Restrictions in relation to the Mental Health Act 1983 will be relaxed. For example, decisions to detain and treat patients with mental health disorders who need urgent treatment, will be made by just one doctor, rather than two, and local authorities will be permitted to focus the services they provide on meeting the most urgent and serious care needs.

For the protection of national security, the Home Secretary will be given the power to direct temporary port closures.

The Bill will also expand the availability of audio and video link in court and tribunal proceedings – particularly in relation to individuals appealing against quarantines or restrictions made in response. 

  1. Containing and slowing the virus

In line with the Government’s objective to flatten the peak of the epidemic, measures will be brought in to reduce unnecessary social contacts. The Bill will enable the government to restrict or prohibit events and gatherings, and provide a temporary power to close educational establishments and childcare providers.   Law enforcement officers will have increased powers to detain individuals to prevent the spread of infection.

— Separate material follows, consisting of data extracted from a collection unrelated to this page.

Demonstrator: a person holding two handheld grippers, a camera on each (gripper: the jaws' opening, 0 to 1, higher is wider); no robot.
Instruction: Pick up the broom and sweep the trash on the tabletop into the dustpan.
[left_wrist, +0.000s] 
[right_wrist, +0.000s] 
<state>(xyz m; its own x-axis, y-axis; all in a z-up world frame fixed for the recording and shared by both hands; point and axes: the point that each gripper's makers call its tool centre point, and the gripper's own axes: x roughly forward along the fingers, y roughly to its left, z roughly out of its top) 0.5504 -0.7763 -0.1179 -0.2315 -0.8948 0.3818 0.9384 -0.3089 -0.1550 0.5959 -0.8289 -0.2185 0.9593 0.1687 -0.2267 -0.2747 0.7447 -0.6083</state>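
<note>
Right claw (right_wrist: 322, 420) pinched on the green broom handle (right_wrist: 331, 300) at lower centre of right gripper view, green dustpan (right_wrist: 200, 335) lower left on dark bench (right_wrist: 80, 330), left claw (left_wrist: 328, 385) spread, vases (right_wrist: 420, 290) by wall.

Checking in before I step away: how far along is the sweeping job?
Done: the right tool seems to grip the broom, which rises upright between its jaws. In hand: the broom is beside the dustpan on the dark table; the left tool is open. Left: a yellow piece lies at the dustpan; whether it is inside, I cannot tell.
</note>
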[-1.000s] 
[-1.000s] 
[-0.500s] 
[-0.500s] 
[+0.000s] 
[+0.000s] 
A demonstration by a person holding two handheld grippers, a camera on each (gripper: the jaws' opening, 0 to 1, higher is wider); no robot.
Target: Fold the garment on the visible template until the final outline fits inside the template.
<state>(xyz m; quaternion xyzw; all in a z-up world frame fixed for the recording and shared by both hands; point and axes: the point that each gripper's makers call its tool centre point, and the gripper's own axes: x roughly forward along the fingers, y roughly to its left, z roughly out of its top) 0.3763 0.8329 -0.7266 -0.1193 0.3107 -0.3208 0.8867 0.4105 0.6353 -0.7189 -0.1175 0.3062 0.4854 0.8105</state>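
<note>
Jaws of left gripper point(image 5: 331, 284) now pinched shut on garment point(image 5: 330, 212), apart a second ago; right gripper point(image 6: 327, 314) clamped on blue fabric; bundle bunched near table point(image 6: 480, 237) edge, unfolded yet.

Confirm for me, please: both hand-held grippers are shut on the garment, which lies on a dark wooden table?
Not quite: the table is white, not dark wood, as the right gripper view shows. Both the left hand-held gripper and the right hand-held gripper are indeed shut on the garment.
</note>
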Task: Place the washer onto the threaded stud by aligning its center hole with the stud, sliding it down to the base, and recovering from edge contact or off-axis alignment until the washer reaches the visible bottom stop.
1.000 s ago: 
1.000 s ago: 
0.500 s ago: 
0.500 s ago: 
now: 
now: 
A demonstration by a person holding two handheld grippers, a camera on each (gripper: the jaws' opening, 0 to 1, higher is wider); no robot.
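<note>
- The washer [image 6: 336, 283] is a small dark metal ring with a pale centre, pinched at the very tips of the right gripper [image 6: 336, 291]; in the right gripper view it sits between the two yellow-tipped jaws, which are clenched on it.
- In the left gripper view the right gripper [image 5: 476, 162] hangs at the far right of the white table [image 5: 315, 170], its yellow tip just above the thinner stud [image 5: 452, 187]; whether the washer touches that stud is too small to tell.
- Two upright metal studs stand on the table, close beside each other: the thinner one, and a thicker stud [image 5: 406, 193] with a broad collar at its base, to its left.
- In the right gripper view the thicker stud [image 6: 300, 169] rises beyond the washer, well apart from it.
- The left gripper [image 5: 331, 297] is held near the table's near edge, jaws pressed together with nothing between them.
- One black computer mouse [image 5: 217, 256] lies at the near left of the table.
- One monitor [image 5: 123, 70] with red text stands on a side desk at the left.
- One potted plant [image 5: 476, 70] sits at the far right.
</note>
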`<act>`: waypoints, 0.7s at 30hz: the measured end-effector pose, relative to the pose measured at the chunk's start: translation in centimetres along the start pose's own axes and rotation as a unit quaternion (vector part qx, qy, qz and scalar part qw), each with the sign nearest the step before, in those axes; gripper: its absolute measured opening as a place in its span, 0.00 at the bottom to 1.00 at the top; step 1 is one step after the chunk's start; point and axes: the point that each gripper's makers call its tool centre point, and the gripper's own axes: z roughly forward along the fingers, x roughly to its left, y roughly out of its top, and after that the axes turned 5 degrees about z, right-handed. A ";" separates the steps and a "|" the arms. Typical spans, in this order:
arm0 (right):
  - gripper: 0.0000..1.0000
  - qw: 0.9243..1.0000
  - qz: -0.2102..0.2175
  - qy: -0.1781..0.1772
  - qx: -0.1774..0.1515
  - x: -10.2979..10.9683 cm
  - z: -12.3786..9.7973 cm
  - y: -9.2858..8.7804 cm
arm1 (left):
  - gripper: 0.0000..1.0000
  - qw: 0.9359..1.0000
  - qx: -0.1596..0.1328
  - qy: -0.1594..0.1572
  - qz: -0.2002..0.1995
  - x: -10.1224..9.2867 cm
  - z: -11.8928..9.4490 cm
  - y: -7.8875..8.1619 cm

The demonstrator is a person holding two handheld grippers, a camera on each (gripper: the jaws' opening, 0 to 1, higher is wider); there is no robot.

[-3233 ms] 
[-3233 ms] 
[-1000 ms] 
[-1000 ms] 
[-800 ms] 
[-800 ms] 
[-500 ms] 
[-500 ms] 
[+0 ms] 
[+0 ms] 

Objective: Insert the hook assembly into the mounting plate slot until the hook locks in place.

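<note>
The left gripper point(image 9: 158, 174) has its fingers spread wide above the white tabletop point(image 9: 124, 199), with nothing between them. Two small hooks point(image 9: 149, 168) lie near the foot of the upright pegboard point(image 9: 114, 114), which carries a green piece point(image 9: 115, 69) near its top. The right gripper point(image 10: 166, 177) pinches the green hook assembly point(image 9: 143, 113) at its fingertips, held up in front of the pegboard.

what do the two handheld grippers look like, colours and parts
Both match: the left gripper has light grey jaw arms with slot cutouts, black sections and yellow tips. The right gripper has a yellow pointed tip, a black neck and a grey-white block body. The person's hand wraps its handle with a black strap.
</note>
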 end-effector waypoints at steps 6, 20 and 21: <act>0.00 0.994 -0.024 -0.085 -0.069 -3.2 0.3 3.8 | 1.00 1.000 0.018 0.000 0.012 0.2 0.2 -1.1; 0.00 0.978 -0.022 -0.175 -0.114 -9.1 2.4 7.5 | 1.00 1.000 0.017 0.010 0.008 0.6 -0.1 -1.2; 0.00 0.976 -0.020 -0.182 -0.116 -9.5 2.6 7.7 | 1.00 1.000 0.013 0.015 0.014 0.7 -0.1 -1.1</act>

  1. Managing the deceased with respect and dignity

The Bill will take account of the fact that families of the deceased may be ill or self-isolating, and there will be a reduced capacity to manage and register deaths. Measures will be introduced to expand the list of people who can register a death; enable electronic transmission of documents in certifying the registration of a death; and remove the requirement for inquests into a COVID-19 death to take place with a jury.

  1. Supporting people

In accordance with current advice, there will be an increased number of people off work due to illness or self-isolation. In order to support those people, the Government will be given the power to temporarily suspend the rule that Statutory Sick Pay is not paid for the first three days; and will enable employers with less than 250 employees to reclaim sums paid.

The Bill will also require the food industry to provide information about food supplies in the event that such information (currently provided voluntarily) is not forthcoming.